The beggar goes on listing off a bunch of different terms and ideas and factions In great length
 

Wawaate regarded this odd welcome curiously. He could only understand about half of what they had to say, but what was clear, for now, was that this was not the Winter Court, and that he was still alive.

But maybe not for long, if he's not careful. These new folk clearly did not respect manners... or cleanliness... so needed to be cowed to prevent a fight. He had to make things uncertain.

Calmly, he raised a hand outward, in a loose gesture towards the speaker. Rime started to form along his glove, spreading in a cold lattice across his outfit. "Jinx?"

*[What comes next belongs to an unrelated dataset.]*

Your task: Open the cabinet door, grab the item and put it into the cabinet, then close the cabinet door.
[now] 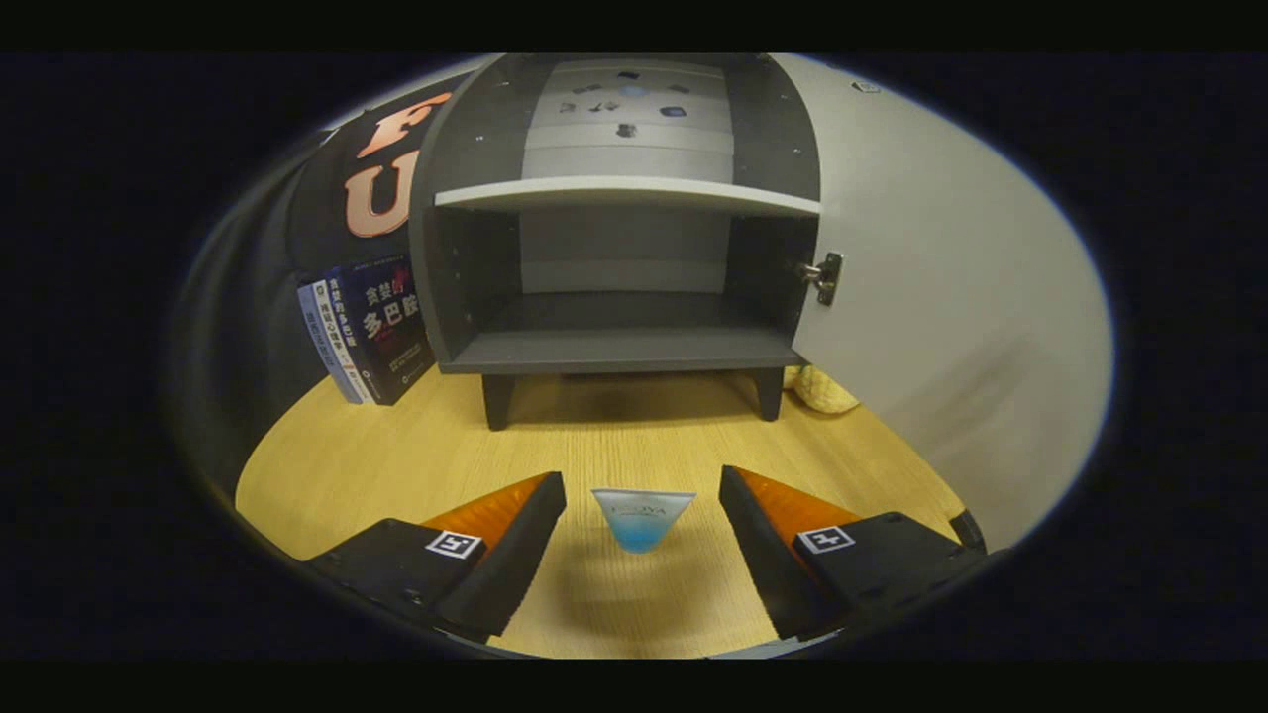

Activating my Strength Devotion. For appearance's sake, I'm going to say that it causes objects I attack to freeze into a brittle state, and that's how I bypass hardness with my attacks. Now I have a natural attack, so I'm armed.

But no attack yet.
 

Aril

You wake to the familiar sway of your hammock, its ropes creaking in quiet protest as the building settles. Sigil never truly sleeps, it just shifts its weight. The attic of the Leaky Tenement is thick with the smell of damp wood, old cooking grease, and yesterday’s smokeleaf. Cold drizzle streaks down the small, warped window, smearing the view of the street below into a blur of gray stone and crooked silhouettes. The Cage wears rain like a second skin, and today it clings. Morning will come slow, you can tell slow and sour, the kind that doesn’t hurry for anyone. You lie there a moment longer, listening. Footsteps on stairs that don’t quite line up. A muffled argument in three languages. The distant clang of a portal key slamming home. You’ve been waiting for chant, real chant, not the half truths traded for green and patience is a skill Sigil forces on you whether you like it or not.

Eventually, you climb down and make your way to the first floor. The foyer is a maze of bodies and bedrolls, backpackers sprawled wherever the floor allows planewalkers snoring beneath cloaks from a dozen worlds, a tiefling muttering in her sleep, someone glowing faintly and humming. You step carefully no one here takes kindly to being kicked awake. The mess hall bleeds into the foyer in a wash of dim lantern light and steam. That’s where you see her. The mud mephit who runs the Leaky Tenement, is perched behind the scarred front desk, wings twitching absently as she sorts through a stack of bent envelopes and mismatched coins. Her skin is caked with drying mud that never quite flakes off, and her smile wide, toothy, and entirely too cheerful for this hour splits her face when she spots you. "Aril dear,” she chirps, voice wet and bubbly, “someone left this bit of dark for you.”
She produces a small envelope from beneath the desk, its edges damp but intact, the seal unbroken. She tilts her head, eyes glinting with curiosity. “Didn’t say much. Just said you’d know.” She slides it across the desk toward you. This is it. The chant you’ve been waiting for.

Aye, Cutter we don't rattle our bone boxes. Here is the dark, some short wirry fellow in blue wizard robes has got some chant on the Isle of Black trees and how to get there. Now before you search the hive for this Berk, thought you might want to know Gredmark down at the Crooked Sword is paying for his whereabouts sort of a get what is yours and take what is yours.